(Provided data Opens)

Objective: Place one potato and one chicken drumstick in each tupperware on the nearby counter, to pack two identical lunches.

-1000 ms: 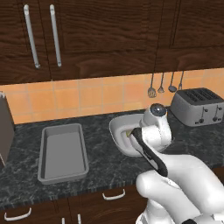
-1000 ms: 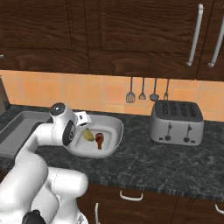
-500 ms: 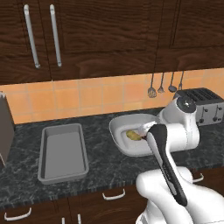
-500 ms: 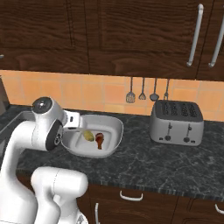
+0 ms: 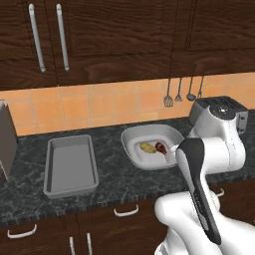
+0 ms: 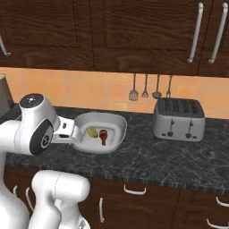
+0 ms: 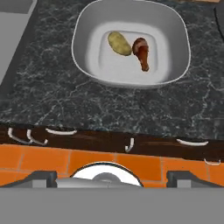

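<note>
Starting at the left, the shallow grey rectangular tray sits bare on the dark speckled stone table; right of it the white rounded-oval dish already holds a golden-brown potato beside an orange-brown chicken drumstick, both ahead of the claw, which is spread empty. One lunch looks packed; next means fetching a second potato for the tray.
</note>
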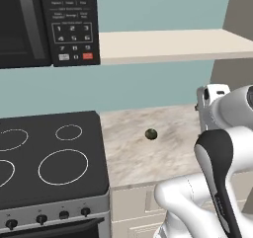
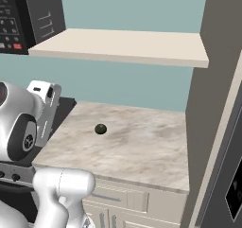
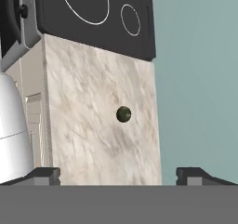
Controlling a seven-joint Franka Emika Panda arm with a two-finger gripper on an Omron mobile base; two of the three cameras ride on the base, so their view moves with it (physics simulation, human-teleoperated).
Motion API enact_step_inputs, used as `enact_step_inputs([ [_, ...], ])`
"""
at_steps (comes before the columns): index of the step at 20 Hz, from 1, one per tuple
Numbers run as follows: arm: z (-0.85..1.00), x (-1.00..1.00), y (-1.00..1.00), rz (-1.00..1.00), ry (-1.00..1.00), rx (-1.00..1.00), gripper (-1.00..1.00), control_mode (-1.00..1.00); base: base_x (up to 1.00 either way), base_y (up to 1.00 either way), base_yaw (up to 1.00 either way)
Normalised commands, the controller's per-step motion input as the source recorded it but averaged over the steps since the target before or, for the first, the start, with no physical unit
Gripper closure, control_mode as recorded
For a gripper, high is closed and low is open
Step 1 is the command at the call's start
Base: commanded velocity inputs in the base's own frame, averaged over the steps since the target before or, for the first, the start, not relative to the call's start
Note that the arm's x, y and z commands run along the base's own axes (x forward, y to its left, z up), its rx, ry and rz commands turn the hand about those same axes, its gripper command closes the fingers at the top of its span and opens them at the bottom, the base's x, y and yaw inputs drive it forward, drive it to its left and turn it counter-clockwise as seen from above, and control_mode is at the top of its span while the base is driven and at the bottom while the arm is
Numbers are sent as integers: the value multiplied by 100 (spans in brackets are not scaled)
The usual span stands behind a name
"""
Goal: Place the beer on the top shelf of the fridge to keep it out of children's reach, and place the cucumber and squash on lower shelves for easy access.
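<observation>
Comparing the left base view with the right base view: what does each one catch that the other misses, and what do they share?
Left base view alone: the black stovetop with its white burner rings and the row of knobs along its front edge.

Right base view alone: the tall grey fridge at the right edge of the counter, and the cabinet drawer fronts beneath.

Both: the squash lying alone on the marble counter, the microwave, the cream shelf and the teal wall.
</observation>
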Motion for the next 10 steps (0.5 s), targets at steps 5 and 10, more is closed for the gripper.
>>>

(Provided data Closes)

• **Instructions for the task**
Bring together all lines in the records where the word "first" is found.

• **Output of the exercise**
Normalised commands, the controller's per-step motion input as the source recorded it but averaged over the steps since the target before or, for the first, the start, with no physical unit
Base: commanded velocity inputs in the base's own frame, averaged over the steps since the target before or, for the first, the start, not relative to the call's start

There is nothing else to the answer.